Tomasini: Decentralizing control allows for better agility because distributed part of an organization can react quickly and independently to changes. One of the goals that should be supported by the decision of becoming an agile organization should be achieving higher level of resilience or even anti-fragility.

Delegating power by designing enabling constraints encourages teams to focus and self-organize. Delegating is a difficult process, requires building trust and requires transferring competences and knowledge.

InfoQ: Do you have suggestions how organizations can grow their own agility?

Tomasini: Think of agility as a means towards a goal and not the goal itself. I have seen self-fulfilling prophecies or crusades happening when becoming agile becomes the goal. Keep in mind that changing an organization is definitely a challenge which belongs to the complex domain, and this requires it to be approached in an empirical way. Companies should refrain the temptation of defining, and implementing, as it very rarely works. Besides if we want to have engaged people at work, we need to have them own the system of work, and imposing changes top down is going to cause resistance, and dissatisfaction.

Maybe one last piece of advice, don’t fall in love with pilot projects! Almost all pilot projects succeed! Companies which didn’t evolve their culture yet, are often making the mistake of copying and pasting processes and tools which made a specific team successful to the rest of the organization. This obviously doesn’t work very well, as the focus is again on the wrong side.

InfoQ: Is there a way to visualize or measure agility? How can we actually know that an organization is becoming more agile?

Tomasini: This is a very interesting question. There has been may attempt to measure agility, but most of them fall short of capturing the real intent of it. There are even online assessment which rate the level of compliance to agile practices and disciplines, under the assumptions that if people use the right practices they will eventually become agile. There are also a variety of team performance models aiming at helping teams identify their level of trust, collaboration, and focus on results.

Ultimately I don’t think you can measure agility, and I would argue that it doesn’t make sense at all. On the other side, we can measure change and the fact that some of those changes actually produced better results than in the past.

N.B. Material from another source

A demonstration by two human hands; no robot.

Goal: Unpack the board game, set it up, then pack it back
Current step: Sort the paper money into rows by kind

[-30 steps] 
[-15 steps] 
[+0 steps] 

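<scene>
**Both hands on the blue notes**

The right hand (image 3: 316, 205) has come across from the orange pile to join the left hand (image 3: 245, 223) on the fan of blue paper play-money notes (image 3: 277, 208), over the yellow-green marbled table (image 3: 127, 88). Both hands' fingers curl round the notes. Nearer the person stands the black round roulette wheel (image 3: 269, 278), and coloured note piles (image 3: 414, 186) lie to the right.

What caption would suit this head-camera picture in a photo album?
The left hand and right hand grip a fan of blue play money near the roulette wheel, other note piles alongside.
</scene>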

If I may finish with a hearted suggestion, that would be to not focus at all on comparing the performance of an agile organization against another, nor comparing the performance of an agile organization against its own past. This mostly ends in kinds of witch hunting and silly vanity metrics, which inevitably waste time and distract from the focus of the change. People engagement and their feedback are valuable indicators to determine the improvement as well as clients and stakeholders’ feedback. If people are happy at work, and are motivated, they are more productive, creative and focused, and very likely will achieve greater results. There is a way to visualize agility, is called walk around the offices and count smiling faces and engaged conversations every day, if the trend is upwards you are getting there!